• _Exercise instructions_
Reproduce the data in its entirety, exactly as supplied.

-*-*-

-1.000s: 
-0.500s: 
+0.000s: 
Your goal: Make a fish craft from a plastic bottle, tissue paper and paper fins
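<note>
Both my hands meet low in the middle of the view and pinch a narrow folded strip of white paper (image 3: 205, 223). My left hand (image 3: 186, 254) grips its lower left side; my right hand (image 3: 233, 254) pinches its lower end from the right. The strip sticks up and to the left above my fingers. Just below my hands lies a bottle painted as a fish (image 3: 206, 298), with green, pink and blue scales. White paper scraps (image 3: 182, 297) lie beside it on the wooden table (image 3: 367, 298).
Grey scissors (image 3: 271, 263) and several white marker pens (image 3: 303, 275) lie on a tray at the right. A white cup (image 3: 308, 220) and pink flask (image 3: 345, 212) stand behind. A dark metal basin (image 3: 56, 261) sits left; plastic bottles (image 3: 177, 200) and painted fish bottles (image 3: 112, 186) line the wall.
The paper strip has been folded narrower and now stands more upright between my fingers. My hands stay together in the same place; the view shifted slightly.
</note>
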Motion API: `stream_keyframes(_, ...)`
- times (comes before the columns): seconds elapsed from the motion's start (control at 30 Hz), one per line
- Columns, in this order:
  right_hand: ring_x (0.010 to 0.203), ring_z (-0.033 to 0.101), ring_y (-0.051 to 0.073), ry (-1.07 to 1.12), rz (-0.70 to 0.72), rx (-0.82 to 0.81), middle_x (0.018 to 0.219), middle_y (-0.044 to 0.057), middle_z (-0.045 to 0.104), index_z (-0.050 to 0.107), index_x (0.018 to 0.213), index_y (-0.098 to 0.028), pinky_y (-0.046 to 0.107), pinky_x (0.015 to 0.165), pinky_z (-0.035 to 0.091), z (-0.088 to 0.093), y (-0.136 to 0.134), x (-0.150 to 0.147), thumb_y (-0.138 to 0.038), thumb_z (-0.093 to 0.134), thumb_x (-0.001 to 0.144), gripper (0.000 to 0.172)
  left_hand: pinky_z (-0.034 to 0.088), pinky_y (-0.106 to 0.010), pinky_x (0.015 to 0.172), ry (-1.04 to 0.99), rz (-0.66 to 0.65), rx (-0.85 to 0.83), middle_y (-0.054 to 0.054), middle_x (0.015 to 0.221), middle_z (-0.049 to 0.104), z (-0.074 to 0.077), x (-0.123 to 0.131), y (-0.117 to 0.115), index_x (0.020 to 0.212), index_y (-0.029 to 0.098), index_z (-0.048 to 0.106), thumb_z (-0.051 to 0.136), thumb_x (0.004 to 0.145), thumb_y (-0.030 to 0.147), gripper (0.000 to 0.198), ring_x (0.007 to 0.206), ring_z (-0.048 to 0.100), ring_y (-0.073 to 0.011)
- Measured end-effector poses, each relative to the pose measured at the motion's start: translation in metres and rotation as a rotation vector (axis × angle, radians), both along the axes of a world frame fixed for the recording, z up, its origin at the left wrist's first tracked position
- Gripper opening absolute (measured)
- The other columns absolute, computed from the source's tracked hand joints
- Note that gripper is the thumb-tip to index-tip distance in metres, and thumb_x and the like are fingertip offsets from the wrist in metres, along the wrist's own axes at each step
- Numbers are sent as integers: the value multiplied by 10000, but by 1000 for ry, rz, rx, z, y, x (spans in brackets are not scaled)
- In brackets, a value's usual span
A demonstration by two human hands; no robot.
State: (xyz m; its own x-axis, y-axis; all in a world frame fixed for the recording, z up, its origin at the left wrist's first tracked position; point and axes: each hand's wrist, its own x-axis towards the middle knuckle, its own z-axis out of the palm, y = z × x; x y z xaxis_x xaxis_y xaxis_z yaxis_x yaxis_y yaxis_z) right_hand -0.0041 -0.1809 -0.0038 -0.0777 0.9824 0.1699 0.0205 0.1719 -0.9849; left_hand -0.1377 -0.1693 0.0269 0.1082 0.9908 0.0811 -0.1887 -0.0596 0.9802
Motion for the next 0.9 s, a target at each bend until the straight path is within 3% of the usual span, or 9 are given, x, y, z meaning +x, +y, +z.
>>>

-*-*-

• _Output_
-1.000s: 
-0.500s: 
+0.000s: 
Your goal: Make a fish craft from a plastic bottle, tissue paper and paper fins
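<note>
Both my hands meet low in the middle of the view and pinch a narrow folded strip of white paper (image 3: 205, 223). My left hand (image 3: 186, 254) grips its lower left side; my right hand (image 3: 233, 254) pinches its lower end from the right. The strip sticks up and to the left above my fingers. Just below my hands lies a bottle painted as a fish (image 3: 206, 298), with green, pink and blue scales. White paper scraps (image 3: 182, 297) lie beside it on the wooden table (image 3: 367, 298).
Grey scissors (image 3: 271, 263) and several white marker pens (image 3: 303, 275) lie on a tray at the right. A white cup (image 3: 308, 220) and pink flask (image 3: 345, 212) stand behind. A dark metal basin (image 3: 56, 261) sits left; plastic bottles (image 3: 177, 200) and painted fish bottles (image 3: 112, 186) line the wall.
The paper strip has been folded narrower and now stands more upright between my fingers. My hands stay together in the same place; the view shifted slightly.
</note>
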Motion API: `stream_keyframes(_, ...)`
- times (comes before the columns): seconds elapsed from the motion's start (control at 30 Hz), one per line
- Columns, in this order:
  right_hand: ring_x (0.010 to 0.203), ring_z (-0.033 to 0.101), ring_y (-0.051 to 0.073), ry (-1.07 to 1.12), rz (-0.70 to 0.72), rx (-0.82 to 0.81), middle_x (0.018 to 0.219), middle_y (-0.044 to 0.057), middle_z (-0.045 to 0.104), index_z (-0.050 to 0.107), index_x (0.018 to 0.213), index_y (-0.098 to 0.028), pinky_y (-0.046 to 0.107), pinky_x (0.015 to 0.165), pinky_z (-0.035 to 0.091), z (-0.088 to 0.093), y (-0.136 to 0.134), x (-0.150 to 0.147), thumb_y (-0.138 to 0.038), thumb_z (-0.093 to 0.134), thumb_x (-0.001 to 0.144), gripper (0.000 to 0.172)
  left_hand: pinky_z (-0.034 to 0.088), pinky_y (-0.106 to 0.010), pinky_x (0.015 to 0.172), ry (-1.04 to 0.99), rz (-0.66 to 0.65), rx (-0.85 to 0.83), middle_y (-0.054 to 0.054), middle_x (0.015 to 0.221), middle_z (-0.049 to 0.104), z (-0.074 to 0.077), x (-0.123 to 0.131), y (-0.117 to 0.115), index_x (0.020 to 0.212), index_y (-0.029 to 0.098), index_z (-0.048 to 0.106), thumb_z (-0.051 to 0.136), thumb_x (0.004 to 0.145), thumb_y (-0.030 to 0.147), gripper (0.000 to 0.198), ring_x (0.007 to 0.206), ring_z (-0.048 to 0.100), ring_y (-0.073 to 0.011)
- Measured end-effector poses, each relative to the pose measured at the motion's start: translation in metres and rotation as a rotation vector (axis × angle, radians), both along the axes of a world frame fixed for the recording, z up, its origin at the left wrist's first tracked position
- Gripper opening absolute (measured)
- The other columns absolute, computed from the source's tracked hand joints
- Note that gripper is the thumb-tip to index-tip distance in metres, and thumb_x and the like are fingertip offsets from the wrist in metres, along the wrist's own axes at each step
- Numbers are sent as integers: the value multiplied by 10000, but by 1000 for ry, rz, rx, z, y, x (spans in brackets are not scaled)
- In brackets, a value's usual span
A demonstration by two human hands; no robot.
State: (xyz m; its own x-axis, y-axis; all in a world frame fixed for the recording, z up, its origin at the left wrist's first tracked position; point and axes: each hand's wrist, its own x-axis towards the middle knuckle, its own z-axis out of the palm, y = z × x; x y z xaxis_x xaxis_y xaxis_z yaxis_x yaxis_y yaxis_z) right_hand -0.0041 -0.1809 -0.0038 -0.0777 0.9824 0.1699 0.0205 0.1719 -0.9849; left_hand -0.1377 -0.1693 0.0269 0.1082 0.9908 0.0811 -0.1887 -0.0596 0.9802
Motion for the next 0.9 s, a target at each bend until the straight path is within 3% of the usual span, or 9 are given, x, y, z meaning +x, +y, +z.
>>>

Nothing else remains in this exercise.